Publié le par Waldar


CEFOD:‘‘La famine décime l’espèce bovine’’, s’alarme le quotidien Le Progrès qui illustre sa page de couverture avec des cadavres de bœufs exposés aux charognards. Le reporter est allé à Hidjlédjé Himédé, une bourgade située à une dizaine de kilomètres de Linia, au sud-est de N’Djaména. ‘‘C’est peut-être la 36ème bête qui va mourir de faim à cause du manque de pâturage et de puits pastoraux’’, se plaint le chef de village de ladite localité, à la vue d’une vache maigrichonne, agonisante, attachée à une corde. Le journal ajoute que tout le long du voyage de Dourbali à Djankla, les cadavres d’animaux accompagnent le voyageur.
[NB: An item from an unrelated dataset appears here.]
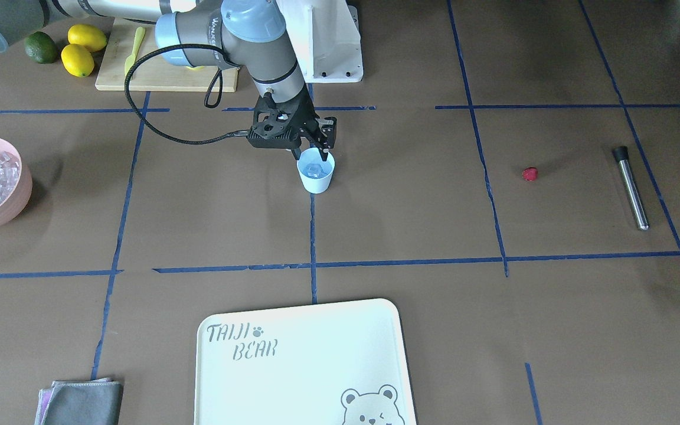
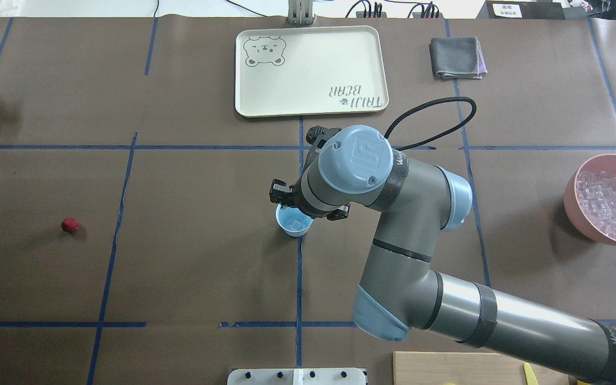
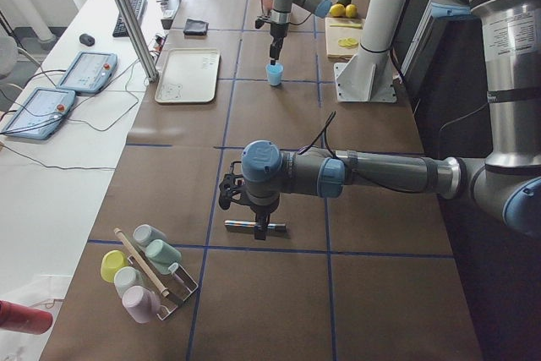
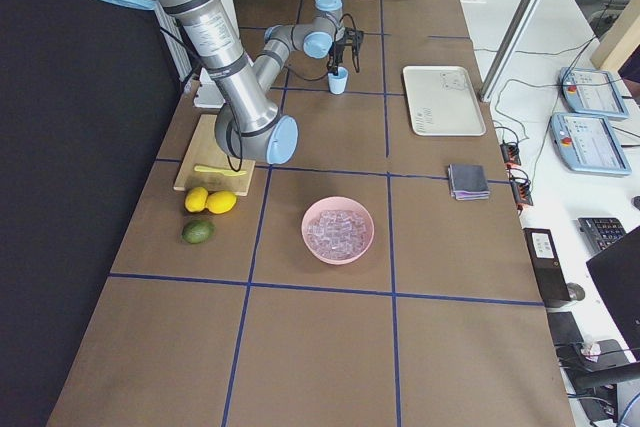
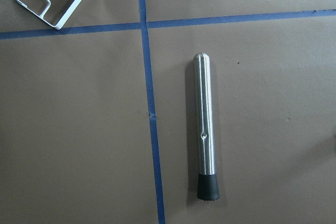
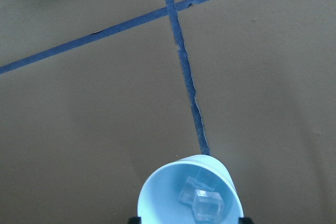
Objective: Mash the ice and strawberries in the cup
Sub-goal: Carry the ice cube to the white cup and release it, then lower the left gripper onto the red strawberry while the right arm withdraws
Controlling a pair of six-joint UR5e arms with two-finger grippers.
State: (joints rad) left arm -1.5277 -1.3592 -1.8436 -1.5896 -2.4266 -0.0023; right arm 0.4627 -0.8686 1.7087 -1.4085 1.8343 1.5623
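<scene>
The right gripper hung just above the cup, which stood upright near the table's middle, on a blue tape line. In the right wrist view its two finger tips showed at either side of the cup's mouth, spread apart and holding nothing. A few cubes of ice lay at the bottom of the cup. More ice filled a pink bowl well off to the robot's right.

The strawberry lay on the bare table, well apart from the cup on the robot's left side, near a steel muddler lying flat. The left gripper hovered over the muddler. Only the side view showed it, so whether its fingers were spread or closed cannot be told.

By these signs, the ice step looked done or nearly so, and the berry had not yet gone in. The next move would call for fetching the berry. It is tiny and round, so it would need a centred, gentle pinch to keep it from rolling away. Mashing with the muddler would come after.
</scene>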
Le bi-hebdo, de son côté, relève qu’après la hausse des prix des denrées alimentaires consécutive aux décisions hâtives des gouvernants d’interdire l’usage du charbon de bois et du bois de chauffe, c’est le spectre de la famine qui plonge les ménages tchadiens dans la tourmente. Le retard de précipitation qu’accuse notre pays en cette saison, expose de nombreuses contrées à la sécheresse, indique-t-il . Déjà, poursuit-il, on signale qu’un peu partout dans le pays, les homes se nourrissent de racines et les bêtes crèvent par manque de pâturage. Certes, cette situation était attendue par les climatologues qui avaient prévu cette année, un déficit pluviométrique dans le sahel. Cependant, il y a lieu de se demander si nos gouvernants avaient bien entendu cette sonnette d’alarme et mesuré l’ampleur des dégâts, se demande le journal. Le mutisme observé par le gouvernement en ce moment pousse à croire que le danger n’est pas apprécié à sa juste valeur, fait remarquer le journal.